Erster Artikel. Die Stärke ist eme Gabe des heiligen Geisten
a) Dagegen spricht Folgendes: I. Die Stärke ist eine Tugend; also keine Gabe des heiligen Geistes. II. Die Thätigkeiten der Gaben bleiben im Himmel; nicht aber die Thätigkeit der Stärke; „denn sie giebt Zuversicht gegen die Übel,“ deren keine im Himmel sind. III. Augustin sagt (2. de doctr. christ. 7.): „Sache der Stärke ist es, von aller Annehmlichkeit der vergänglichen Güter sich selbst zu trennen.“ Also entspricht die Gabe der Stärke vielmehr der Tugend der Mäßigkeit wie der Tugend der Stärke. Auf der anderen Seite steht Isaias 11.
b) Ich antworte, die Stärke besage eine gewisse Festigkeit der Seele. Diese aber erstreckt sich sowohl auf das Gute, was man thun, wie auf die Übel, die man ertragen soll; zumal wenn mit Beidem der Charakter des schwer Erreichbaren verknüpft ist. Kommt nun die der Natur entsprechende Weise in Betracht, so kann nach beiden Seiten hin der Mensch diese Festigkeit haben; daß er nämlich nicht vom Guten absteht wegen der auftauchenden Schwierigkeiten oder wegen eines bedeutenden Übels. Und danach besteht die Tugend der Stärke. Weiter aber wird die Seele des Menschen bewegt vom heiligen Geiste, daß er zum letzten Ende oder zum schließlichen Zwecke des angefangenen Werkes komme und allen entgegentretenden Gefahren entgehe; denn das übersteigt die menschliche Natur. Bisweilen nämlich liegt es nicht in der Macht des Menschen, daß er das Ende seines Werkes erreiche oder die Gefahren vermeide, da er oft vorher dem Tode unterliegt. Das wirkt aber dann der heilige Geist im Menschen, indem Er ihn zum ewigen Leben geleitet; d. h. zum letzten Endzwecke aller guten Werke und der Beendigung aller Gefahren. Und danach hat Bestand die Stärke als Gabe des heiligen Geistes; indem der heilige Geist eine gewisse Zuversicht der Seele einflößt, welche die gegenteilige Furcht zerstreut.

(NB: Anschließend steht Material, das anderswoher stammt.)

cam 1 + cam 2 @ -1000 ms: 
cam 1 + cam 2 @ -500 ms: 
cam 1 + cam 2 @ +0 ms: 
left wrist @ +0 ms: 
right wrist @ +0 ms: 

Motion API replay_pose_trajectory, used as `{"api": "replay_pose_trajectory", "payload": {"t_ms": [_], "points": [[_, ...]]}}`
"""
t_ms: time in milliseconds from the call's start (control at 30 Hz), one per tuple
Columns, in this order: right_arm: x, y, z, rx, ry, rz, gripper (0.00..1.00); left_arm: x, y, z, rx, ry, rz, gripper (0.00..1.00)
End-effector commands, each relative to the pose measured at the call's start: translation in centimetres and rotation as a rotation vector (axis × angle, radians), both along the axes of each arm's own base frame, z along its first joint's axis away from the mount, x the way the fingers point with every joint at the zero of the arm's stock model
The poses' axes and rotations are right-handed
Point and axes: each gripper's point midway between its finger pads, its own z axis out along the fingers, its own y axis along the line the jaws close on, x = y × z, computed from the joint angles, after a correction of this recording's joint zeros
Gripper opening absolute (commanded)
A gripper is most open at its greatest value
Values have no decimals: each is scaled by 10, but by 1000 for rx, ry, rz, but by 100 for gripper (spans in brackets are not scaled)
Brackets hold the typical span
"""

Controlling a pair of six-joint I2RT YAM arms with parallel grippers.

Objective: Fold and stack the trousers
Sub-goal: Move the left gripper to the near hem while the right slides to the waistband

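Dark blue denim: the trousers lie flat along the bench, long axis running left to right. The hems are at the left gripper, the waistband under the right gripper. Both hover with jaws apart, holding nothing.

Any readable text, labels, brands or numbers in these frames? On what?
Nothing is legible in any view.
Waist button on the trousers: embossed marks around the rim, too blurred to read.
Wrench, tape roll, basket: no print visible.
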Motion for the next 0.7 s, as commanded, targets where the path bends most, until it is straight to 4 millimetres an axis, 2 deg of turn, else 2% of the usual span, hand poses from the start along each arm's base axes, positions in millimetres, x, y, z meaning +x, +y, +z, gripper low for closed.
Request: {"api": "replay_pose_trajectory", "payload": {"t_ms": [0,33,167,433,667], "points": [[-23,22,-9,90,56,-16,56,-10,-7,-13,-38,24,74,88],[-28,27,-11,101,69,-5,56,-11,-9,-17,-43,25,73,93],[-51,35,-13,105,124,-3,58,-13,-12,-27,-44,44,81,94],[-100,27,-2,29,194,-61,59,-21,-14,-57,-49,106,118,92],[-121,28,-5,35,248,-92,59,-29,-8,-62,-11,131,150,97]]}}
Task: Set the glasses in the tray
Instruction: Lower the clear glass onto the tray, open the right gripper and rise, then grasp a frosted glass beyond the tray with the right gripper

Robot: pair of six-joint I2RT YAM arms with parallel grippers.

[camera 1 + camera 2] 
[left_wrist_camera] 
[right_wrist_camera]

c) I. Die Stärke als Tugend festigt den Menschen, um alle Gefahren zu ertragen; aber sie giebt nicht die Zuversicht, schließlich allen zu entgehen. Dies gehört der Stärke als einer Gabe des heiligen Geistes an. II. Die Thätigkeit der Gabe der Stärke im Himmel ist eine andere wie die auf Erden; nämlich das Genießen der vollen Sicherheit vor allen Gefahren. III. Die Gabe der Stärke berücksichtigt die Tugend der Stärke nicht allein im Ertragen von Gefahren; sondern auch in Allem dem, was für das menschliche Thun schwer erreichbar ist. Und deshalb wird die Gabe der Stärke gelenkt von der Gabe des Rates.